Converse por fases. Faça perguntas, aguarde a resposta e, dependendo disso, peça mais detalhes. Confira:

  • Como implemento isso?
  • Traga mais informações sobre isso.
  • Mude isso para aquilo.
  • Pegue essa classe e faça isso.

Incrementando Prompts com a StackSpot AI

Knowledge Source

Criar um Knowledge Source é muito importante, pois ajuda a fornecer contexto para o StackSpot AI. Se você já criou uma e está fazendo perguntas que não produzem os resultados desejados, verifique se seu Knowledge Source tem informações e contexto suficientes.

Algumas boas práticas:

1. Ao criar um Knowledge Source, é melhor incluir apenas as informações que você precisa e separá-las por assunto. A StackSpot AI seleciona e classifica documentos com base em sua relevância para o seu tópico, portanto, se você tiver muitas informações não relacionadas em uma única fonte, pode não obter resultados precisos.

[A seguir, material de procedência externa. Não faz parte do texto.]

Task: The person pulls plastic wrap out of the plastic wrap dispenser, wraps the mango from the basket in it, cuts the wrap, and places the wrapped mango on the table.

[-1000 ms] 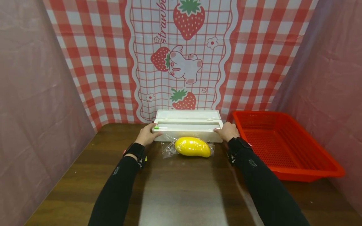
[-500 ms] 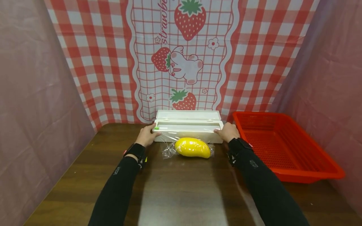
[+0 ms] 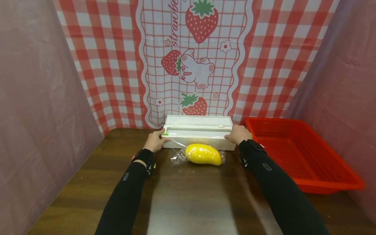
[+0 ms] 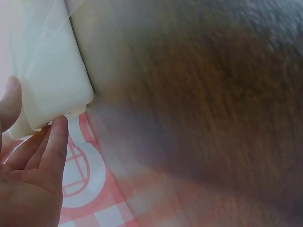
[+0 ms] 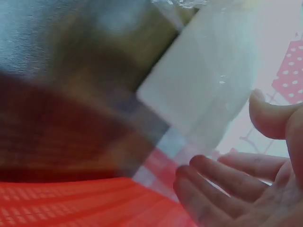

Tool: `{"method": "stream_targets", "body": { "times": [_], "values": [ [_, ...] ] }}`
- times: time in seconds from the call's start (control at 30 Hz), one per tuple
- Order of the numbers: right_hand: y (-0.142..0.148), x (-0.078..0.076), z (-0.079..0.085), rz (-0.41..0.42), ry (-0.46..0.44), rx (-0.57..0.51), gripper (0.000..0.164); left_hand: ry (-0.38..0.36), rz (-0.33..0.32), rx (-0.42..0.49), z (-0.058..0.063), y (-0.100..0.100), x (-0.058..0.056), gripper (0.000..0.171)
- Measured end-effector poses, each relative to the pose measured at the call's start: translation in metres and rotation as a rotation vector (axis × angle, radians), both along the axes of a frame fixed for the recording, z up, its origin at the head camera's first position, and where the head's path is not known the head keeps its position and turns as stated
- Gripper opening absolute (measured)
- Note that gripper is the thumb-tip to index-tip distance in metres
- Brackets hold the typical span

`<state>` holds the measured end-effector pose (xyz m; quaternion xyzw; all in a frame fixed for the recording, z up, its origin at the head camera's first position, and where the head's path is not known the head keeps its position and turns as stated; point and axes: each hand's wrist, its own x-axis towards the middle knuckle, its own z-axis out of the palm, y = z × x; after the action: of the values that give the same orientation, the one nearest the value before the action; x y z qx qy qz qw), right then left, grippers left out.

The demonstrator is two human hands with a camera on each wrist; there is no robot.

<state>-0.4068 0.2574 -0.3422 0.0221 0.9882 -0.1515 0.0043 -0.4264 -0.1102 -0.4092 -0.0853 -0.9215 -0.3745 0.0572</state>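
A white cling film dispenser [image 3: 202, 142] stands against the back cloth, its lid [image 3: 199, 120] tipped back. A small green piece [image 3: 165, 133] sits at its left end. In front lies a yellow mango [image 3: 203, 154], with clear film [image 3: 178, 157] around it and stretching back to the dispenser. My left hand [image 3: 155, 140] holds the dispenser's left end; in the left wrist view the fingertips [image 4: 58, 121] meet the end wall, the thumb higher up. At the right end my right hand [image 3: 237, 134] holds the corner, thumb over the front edge, bent fingers [image 5: 222, 175] alongside.
A red plastic basket [image 3: 326, 187] stands on the right of the brown wooden table [image 3: 188, 199], close to my right forearm. A checked strawberry cloth [image 3: 108, 65] hangs behind, and pink cloth [image 3: 26, 98] closes off both sides.
The head view has shifted slightly, moving the whole scene a little right and down. Both hands stay at the dispenser's ends, and the mango lies in the same place before it.
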Motion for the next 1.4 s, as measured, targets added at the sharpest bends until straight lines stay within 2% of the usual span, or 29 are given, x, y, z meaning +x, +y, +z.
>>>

2. Em vez de agrupar diferentes trechos de código, frameworks e linguagens de programação em um único Knowledge Source, é melhor criar fontes separadas para cada contexto. Isso permite que a StackSpot AI encontre documentos mais relevantes e detalhados para cada assunto, resultando em uma variedade maior de documentos de alta qualidade.

3. Confira alguns exemplos:

  • Knowledge Source com trechos de integração Kafka.
  • Knowledge Source com melhores práticas para programação funcional.

4. Considere organizar os Knowledge Sources para melhorar os resultados da pesquisa..

5. Você pode adicionar Knowledge Sources específicos ao contexto do seu Workspace.